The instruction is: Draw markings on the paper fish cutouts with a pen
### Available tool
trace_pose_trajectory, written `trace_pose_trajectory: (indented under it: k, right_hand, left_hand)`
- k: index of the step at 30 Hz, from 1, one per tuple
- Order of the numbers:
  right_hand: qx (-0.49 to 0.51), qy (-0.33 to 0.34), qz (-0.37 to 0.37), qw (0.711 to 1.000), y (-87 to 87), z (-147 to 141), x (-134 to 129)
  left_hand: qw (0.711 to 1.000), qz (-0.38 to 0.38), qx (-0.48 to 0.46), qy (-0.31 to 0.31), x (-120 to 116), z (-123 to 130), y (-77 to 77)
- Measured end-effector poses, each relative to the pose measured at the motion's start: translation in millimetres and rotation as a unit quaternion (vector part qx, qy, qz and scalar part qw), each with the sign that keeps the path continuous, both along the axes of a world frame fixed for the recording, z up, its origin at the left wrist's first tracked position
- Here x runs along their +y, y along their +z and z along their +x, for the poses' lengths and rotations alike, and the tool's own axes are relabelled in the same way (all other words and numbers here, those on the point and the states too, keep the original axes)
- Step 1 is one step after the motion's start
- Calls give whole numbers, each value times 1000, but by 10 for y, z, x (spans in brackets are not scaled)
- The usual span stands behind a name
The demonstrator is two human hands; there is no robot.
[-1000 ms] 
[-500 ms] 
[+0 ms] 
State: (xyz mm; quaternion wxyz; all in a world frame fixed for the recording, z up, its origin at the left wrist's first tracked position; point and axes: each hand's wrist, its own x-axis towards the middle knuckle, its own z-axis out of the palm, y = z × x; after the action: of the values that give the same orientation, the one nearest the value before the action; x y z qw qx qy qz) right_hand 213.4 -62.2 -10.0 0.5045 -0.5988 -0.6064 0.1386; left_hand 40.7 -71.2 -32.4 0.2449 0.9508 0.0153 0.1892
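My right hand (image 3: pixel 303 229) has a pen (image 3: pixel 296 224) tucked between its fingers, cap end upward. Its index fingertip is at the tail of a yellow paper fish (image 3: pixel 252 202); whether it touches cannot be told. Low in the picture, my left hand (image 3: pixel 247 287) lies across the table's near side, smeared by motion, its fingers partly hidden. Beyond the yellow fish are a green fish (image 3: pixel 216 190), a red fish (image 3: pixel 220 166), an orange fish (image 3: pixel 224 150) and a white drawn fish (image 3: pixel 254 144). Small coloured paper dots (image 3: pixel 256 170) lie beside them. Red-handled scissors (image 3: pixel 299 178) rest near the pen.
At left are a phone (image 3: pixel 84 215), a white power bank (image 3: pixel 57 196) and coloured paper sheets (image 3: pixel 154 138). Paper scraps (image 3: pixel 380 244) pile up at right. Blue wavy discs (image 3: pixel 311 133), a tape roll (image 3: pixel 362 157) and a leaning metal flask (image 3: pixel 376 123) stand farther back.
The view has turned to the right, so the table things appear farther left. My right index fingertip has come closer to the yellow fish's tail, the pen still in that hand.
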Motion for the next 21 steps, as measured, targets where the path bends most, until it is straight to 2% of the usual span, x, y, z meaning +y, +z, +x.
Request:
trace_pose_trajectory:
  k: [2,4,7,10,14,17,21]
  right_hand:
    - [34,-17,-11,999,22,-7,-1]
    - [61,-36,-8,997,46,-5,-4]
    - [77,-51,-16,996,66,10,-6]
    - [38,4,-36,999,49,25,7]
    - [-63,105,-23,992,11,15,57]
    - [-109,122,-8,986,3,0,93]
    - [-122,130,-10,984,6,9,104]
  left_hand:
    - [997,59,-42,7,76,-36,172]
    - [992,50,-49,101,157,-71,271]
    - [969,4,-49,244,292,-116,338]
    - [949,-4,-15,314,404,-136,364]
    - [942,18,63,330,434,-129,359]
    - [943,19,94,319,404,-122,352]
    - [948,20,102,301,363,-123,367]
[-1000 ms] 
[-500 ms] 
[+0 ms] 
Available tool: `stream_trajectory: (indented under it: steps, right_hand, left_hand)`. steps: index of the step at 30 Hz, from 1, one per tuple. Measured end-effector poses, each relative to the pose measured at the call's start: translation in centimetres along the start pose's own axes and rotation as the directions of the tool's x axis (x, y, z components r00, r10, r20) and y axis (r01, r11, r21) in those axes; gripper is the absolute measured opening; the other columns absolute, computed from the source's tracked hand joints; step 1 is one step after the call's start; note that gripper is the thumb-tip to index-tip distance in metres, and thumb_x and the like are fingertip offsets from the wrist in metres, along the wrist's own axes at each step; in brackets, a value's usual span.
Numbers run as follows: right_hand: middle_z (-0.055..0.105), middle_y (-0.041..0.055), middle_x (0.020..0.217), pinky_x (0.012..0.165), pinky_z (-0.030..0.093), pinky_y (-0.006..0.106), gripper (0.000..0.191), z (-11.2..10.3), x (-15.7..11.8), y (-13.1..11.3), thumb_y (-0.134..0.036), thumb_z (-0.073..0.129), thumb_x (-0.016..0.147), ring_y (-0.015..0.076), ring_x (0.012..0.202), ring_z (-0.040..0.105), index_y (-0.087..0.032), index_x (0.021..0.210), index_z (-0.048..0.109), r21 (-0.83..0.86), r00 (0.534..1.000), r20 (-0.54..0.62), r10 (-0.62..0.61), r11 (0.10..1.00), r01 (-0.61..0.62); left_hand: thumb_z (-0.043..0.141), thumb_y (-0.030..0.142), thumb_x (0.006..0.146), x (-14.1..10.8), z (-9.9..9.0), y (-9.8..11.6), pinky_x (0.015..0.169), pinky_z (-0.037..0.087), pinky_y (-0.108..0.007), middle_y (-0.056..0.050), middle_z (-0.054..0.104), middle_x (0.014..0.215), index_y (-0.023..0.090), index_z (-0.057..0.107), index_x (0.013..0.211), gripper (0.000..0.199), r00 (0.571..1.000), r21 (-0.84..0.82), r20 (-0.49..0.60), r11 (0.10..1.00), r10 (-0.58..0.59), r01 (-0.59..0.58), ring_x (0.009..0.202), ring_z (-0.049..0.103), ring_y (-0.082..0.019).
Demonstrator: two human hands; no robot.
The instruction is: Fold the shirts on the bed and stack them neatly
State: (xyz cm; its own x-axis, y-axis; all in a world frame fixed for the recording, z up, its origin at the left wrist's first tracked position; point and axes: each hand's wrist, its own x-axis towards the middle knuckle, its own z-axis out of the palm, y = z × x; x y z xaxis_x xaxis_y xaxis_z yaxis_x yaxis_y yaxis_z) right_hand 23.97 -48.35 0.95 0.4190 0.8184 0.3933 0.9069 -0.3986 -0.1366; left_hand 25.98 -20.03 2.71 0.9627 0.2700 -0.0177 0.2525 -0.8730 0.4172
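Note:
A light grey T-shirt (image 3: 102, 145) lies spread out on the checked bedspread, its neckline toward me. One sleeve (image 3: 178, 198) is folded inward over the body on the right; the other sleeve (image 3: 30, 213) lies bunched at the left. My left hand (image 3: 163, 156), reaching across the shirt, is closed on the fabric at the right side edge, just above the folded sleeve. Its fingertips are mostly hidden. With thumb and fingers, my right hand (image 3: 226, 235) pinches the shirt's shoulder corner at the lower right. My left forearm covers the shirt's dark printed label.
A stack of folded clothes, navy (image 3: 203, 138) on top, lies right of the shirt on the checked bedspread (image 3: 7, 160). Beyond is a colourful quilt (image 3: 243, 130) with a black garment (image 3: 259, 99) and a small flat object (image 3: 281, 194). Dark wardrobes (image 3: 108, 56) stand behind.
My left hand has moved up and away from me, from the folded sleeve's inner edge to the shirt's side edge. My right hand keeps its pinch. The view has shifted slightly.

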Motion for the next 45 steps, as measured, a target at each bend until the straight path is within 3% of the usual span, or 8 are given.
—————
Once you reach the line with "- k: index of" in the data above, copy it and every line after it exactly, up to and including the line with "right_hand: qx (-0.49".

#### Answer section
- k: index of the step at 30 Hz, from 1, one per tuple
- Order of the numbers:
  right_hand: qx (-0.49 to 0.51), qy (-0.33 to 0.34), qz (-0.37 to 0.37), qw (0.711 to 1.000), y (-87 to 87), z (-147 to 141), x (-134 to 129)

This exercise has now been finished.